"Absolutely not. I am 100 percent committed to the success of Carolina football and the athletic program. I understand that some people are upset and disappointed with my decision. But I had to do what I thought was best for both the University and for Carolina football.
"I've enjoyed watching Coach Withers and the team win the first two games in Kenan. And the addition of the Blue Zone looks great. I believed in and supported the Blue Zone. I met with the leaders of the Educational Foundation about it, and I advocated for moving forward despite the difficult timing with the economy. I've also helped raise some of the money from passionate donors who made the Blue Zone possible. I'm proud to have done all of that. This is a project that is part of a legacy for Carolina football that will serve the athletics program and the University exceptionally well in the years to come. It's a major statement about the value and long-term future of football at UNC. And it's a great addition to the country's most beautiful football stadium.
"We have a national search for a new athletic director that's going well, and that's important because that person will select our next permanent coach. In the meantime, Everett Withers and our players are doing an outstanding job. There is a lot to be excited about when it comes to Carolina football."
The past 14 months have been difficult for everyone associated
with the University and specifically for those involved with the football program. What is your vision on how the football program will emerge from the NCAA investigation's aftermath?
"It has been a tough year, but we're turning the corner. We go before the NCAA's infractions committee on Oct. 28, and that's an important step in moving forward. The search for a new athletic director is well under way, and once we've made that hire, the next step is finding a permanent head coach. We'll have great candidates for both of these positions. I hope our fans will focus on Everett Withers, our coaches and our players and give them all the support they deserve."
For most athletic programs across the country, football is the cornerstone that generates revenue for all other sports. Given that financial impact in athletics, what role should football play within the overall mission of the University?
"I have never seen academics and athletics as an either/or proposition. This is a great public research university with an excellent reputation for academic excellence and with a long tradition of a great athletic program. Those two things can go together, and I'm committed to maintaining our standing as one of the top public universities in the nation – in academics and athletics.
"Coach Withers sent an email to Carolina faculty a few days ago, and he emphasized the fact that we want our student-athletes to win championships and graduate from one of the nation's great universities. I want the same thing.
"When I met with the athletic director search committee, I told them that football and basketball are important to Carolina not just because we like to win, but also because they are so important to the financial model that supports our entire 28-sport program. I think people know how much I also value our Olympic sports. So it's essential that we regain and sustain our momentum in football and be competitive for the ACC championship and BCS bowl games with a program that we can all embrace. And of course, we'll continue to succeed at men's basketball."

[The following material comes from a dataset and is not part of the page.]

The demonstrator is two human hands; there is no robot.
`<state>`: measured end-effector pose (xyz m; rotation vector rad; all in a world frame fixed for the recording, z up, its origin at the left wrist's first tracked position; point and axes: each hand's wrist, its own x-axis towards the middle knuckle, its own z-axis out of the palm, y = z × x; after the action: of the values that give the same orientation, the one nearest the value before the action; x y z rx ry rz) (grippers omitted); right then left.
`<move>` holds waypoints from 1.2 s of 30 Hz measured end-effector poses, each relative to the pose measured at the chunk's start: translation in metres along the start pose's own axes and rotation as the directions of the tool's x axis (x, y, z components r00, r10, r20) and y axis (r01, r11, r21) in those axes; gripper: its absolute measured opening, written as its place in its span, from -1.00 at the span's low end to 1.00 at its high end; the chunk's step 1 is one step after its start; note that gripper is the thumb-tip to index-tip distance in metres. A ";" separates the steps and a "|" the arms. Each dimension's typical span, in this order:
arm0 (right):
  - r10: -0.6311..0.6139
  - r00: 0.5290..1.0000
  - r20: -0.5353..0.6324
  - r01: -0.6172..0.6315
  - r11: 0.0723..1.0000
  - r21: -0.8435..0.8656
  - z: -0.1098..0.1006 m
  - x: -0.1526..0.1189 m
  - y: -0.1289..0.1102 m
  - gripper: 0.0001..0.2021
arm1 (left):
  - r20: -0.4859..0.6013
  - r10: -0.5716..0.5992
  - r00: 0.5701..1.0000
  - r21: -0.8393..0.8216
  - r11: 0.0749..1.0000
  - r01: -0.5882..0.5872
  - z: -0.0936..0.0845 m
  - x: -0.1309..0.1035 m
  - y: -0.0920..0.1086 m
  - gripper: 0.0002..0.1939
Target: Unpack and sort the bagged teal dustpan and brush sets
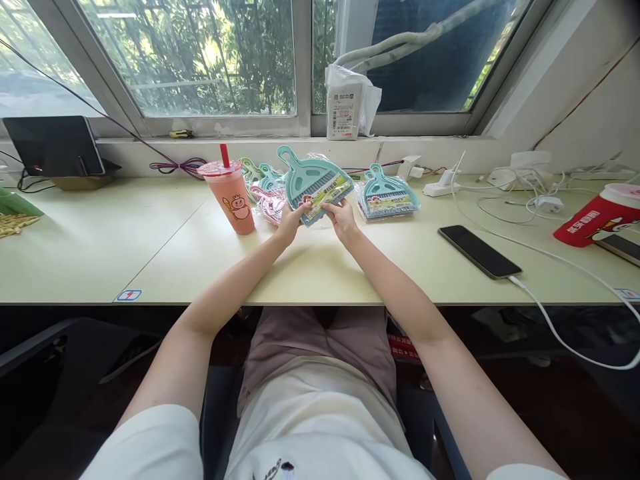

Do you foresee any elevated academic standards at UNC for admissions on the horizon for football players or student-athletes in general?
"We haven't developed any new plans to change our standards. There have been some very important conversations at the national level, especially in conjunction with the retreat convened in August by NCAA Mark Emmert for Division I presidents, chancellors and athletic directors. It was very helpful to me to participate in those discussions because across the country, universities are struggling with balancing athletics and their academic mission.
"One outcome of that retreat was a vote to raise the four-year average Academic Progress Rate benchmark from 900 to at least 930 as the cutoff for teams to participate in an NCAA national championship or football bowl game.
"There has been a lot of reaction to that move, but I think it was a positive step toward strengthening the NCAA's focus on what's right academically for student-athletes. The thrust was to make a statement about the academic expectations we have for student-athletes. There is additional discussion about raising other academic requirements, and I'm glad that Carolina is involved in those discussions."
We're seven weeks removed from Davis's dismissal and a segment of the fan base is still directing criticism toward you in the form of buttons and t-shirts that were prevalent at the first two games of the season. Did you expect the initial backlash in the days following your decision? And are you surprised that the criticism and anger continues to exist?
"Some people are upset with my decision, and I understand that. The timing was tough, and that weighed on me. But sometimes leaders have to make tough decisions, and I feel like this was the right decision for the University and for Carolina football. Now it's time for all of us to pull together and put our energy into supporting Coach Withers and the team."
Students, alumni and donors represent a significant portion of the football fan base. How do you plan to go about restoring their confidence in the direction of the football program?
"Three things will restore confidence. The first thing we're already doing – getting back to playing football. The second thing is finding the best AD we can to replace Dick Baddour. We're attracting the very best candidates. And the third thing is filling the head coach's job permanently. All those things, plus my commitment and the University's commitment to success in football, will go a long way toward restoring confidence and excitement in the program."